Para quem presta atenção, a vida é cheia de mistérios e o mais intrigante deles é a própria morte.
Na década de 1980 veio do interior para minha casa uma jovem bonita e simpática, que vou chamar de A., para manter sua identidade e dignidade em sigilo.
Veio para morar e ajudar nos serviços caseiros. Como era uma pessoa de excelente caráter foi logo promovida em nossa afeição e ficou fazendo parte integrante da família.
Certas pessoas chegavam até pensar que era minha filha, pelo afeto e pela intimidade que possuía comigo, minha mulher e filhos.
Ela estudava de noite e dizia que queria fazer uma faculdade, no que era incentivada por todos.
Certo dia ela nos comunicou que ia abandonar os estudos, já que estava apaixonada por um rapaz, com quem casou e foi morar com ele.
Mas, não perdemos o contato. Tiveram um filho que ficou sendo nosso afilhado de batismo.
Tempos depois, soubemos que sua vida conjugal não andava bem.
Discutiam, brigavam, enfim, coisas do gênero, que ele confidenciava para minha mulher.
Certo sábado, pela manhã nossa família acordou satisfeita.
Iríamos fazer compras e almoçar no shopping.
Meus filhos e filha eram uma só felicidade. Tomaram banho, vestiram-se, cantavam, brincavam, sorriam e se soltaram de alegria ao chegarem ao templo do consumo.
Depois das brincadeiras infantis, almoçamos e as crianças tornaram a correr pelo shopping numa só felicidade, depois de ganharem presentinhos.
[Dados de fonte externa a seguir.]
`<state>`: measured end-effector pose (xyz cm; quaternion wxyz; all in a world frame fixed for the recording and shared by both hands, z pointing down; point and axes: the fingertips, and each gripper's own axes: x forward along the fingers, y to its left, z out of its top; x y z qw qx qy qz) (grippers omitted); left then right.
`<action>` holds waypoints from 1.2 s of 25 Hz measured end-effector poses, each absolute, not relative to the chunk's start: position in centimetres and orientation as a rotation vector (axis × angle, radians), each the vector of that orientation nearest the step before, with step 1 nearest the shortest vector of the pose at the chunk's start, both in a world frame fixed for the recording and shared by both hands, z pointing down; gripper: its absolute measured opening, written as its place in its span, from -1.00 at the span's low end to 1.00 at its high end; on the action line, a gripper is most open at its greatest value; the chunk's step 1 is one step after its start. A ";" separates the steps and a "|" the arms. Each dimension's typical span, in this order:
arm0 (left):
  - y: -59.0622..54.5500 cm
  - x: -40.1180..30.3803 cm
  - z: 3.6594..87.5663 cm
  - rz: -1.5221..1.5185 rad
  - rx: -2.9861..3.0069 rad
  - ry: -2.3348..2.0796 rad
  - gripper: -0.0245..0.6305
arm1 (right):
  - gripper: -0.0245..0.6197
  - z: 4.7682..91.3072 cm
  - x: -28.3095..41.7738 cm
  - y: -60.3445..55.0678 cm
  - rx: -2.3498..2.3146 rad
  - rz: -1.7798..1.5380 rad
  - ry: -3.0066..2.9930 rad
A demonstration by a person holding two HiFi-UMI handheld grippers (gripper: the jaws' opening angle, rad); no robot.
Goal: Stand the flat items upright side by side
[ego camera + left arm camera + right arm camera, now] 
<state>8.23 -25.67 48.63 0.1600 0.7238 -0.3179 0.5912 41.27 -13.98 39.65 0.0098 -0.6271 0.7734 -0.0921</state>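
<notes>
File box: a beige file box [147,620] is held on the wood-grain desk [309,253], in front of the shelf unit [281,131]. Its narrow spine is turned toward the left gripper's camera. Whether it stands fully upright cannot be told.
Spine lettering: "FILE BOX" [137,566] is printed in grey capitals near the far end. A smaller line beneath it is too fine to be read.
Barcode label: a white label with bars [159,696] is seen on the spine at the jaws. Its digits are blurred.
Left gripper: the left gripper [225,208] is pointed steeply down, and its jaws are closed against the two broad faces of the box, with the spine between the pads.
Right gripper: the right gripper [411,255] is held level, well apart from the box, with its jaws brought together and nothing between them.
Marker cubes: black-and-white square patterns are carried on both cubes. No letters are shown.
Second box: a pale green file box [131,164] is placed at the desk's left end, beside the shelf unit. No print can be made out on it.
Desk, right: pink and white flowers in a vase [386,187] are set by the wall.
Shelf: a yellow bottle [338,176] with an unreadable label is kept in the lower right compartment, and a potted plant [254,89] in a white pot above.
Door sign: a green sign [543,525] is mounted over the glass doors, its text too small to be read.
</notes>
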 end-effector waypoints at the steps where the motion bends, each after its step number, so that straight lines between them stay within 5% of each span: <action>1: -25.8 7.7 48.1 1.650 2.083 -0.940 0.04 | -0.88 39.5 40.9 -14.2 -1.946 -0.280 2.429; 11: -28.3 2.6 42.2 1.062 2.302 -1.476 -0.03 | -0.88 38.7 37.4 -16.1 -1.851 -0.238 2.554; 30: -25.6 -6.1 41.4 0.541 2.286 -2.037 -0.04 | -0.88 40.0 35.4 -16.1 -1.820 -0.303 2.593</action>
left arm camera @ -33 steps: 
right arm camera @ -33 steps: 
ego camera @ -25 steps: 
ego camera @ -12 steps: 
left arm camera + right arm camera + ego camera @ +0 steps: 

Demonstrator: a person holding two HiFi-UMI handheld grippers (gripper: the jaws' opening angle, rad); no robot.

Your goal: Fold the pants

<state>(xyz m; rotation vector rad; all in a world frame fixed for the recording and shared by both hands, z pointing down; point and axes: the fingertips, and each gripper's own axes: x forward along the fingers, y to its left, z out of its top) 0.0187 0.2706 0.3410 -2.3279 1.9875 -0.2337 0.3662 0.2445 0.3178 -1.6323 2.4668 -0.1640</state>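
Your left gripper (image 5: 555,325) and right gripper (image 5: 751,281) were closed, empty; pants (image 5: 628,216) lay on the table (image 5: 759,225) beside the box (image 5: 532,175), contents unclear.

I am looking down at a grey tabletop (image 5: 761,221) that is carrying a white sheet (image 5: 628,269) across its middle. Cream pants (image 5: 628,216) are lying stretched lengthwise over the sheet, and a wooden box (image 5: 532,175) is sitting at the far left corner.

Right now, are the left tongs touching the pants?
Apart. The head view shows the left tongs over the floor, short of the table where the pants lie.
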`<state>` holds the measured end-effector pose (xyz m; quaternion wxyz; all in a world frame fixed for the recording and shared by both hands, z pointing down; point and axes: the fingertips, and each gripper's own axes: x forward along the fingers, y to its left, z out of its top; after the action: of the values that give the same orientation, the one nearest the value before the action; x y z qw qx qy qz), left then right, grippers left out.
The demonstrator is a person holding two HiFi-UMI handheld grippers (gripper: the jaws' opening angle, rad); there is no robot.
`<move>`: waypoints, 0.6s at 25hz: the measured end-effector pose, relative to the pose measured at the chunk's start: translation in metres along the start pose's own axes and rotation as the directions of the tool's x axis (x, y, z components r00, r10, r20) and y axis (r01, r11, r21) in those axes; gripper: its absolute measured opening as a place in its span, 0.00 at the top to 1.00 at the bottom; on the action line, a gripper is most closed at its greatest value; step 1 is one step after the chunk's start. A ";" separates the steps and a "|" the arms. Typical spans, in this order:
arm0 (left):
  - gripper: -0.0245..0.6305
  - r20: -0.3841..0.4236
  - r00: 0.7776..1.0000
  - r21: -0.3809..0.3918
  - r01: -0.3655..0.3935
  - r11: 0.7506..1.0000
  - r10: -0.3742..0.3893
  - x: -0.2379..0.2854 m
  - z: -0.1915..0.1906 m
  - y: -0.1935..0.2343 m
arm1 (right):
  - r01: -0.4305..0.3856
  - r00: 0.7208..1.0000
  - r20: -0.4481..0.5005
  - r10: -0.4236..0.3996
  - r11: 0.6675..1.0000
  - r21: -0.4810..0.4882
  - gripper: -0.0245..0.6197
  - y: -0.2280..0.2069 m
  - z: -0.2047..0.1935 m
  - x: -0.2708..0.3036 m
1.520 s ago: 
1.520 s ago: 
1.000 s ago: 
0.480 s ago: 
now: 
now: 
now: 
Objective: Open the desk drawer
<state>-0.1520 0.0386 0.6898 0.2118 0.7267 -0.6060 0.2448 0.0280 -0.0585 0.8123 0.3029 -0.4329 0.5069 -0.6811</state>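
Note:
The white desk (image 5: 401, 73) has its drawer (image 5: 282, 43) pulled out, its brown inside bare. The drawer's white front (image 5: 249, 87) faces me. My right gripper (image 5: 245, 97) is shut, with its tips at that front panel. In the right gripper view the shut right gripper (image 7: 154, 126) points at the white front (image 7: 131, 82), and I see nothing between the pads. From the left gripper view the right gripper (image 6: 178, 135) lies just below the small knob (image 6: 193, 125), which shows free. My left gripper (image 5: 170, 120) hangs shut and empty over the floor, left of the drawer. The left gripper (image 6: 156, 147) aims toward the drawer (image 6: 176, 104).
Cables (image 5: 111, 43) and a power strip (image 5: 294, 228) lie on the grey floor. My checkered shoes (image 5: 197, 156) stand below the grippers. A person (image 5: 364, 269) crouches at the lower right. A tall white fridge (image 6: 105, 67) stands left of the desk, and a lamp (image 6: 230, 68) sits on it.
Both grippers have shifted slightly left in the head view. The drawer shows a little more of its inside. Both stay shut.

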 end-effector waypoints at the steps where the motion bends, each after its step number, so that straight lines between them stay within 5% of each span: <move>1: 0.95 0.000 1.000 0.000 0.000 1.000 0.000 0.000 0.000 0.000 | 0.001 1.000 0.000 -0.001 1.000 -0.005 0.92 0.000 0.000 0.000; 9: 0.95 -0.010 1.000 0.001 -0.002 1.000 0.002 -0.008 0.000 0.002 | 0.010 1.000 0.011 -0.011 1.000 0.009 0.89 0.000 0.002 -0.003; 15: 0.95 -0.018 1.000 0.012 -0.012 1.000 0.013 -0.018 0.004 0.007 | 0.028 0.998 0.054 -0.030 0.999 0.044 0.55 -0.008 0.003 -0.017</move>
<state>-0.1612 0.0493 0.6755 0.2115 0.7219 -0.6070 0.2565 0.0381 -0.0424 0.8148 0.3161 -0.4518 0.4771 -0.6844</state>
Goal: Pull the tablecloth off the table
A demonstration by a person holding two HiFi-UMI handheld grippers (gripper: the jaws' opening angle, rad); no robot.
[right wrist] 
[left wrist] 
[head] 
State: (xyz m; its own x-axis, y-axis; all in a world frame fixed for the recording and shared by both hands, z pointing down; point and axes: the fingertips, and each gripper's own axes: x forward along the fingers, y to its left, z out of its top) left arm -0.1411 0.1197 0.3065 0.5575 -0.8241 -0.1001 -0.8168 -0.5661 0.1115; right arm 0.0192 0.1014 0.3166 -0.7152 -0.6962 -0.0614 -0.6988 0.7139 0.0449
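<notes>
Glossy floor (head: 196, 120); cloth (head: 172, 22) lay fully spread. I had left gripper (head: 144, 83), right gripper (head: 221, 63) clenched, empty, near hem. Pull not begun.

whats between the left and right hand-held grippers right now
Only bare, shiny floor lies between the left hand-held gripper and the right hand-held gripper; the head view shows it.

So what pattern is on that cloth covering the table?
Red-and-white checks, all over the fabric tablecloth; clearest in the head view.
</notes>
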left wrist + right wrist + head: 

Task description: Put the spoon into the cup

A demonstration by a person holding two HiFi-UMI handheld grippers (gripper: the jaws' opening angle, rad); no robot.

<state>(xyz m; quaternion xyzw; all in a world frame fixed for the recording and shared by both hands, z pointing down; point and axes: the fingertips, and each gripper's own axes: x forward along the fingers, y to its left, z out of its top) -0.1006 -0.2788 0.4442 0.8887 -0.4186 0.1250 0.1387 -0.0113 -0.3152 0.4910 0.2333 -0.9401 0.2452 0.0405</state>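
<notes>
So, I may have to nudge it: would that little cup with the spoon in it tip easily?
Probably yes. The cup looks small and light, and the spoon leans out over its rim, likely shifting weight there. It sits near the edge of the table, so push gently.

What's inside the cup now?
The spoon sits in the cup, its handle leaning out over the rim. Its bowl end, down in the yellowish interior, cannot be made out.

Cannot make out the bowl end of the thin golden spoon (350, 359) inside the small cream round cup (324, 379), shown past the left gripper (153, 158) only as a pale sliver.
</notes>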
Em dado momento, sem motivo aparente, todos começamos a sentir uma tristeza inexplicável.
As crianças ficaram quietas, eu e a esposa ficamos jururus.
Sentimos uma vontade imensa de ir embora. De repente aquilo ali perdera subitamente o encanto.
Pegamos o carro e saímos no rumo de casa.
Já no trânsito, tentei usar a buzina do carro, que era perfeita, mas esta não funcionou. Tentei várias vezes e nada.
Olhei para o meu relógio de pulso que era novo e com a bateria carregada e vi que estava parado, marcando exatamente 12:30 (doze horas e trinta minutos) daquele sábado.
Todos seguiam em silêncio no veículo, em contraste com alegria de pouco tempo antes.
Mal chegamos em casa e me telefonaram do Hospital Guadalupe perguntando se eu conhecia essa pessoa.
Falei que sim. Então me disseram que algo havia acontecido com ela e pediram minha presença urgente naquele local.
Deixamos a criançada com minha sogra.
Quando eu e minha mulher chegamos no Hospital fomos mandados para o necrotério.
E lá jazia o corpo sem vida da nossa amiga A.
Vizinhos dela nos informaram que ela teria brigado com o marido e, angustiada ingeriu uma dose cavalar do conhecido veneno “chumbinho”.
Pendurada no dedão do pé da falecida, uma placa anunciava a hora do óbito: exatamente às 12:30.
E o meu relógio e buzina do carro voltaram a funcionar de novo.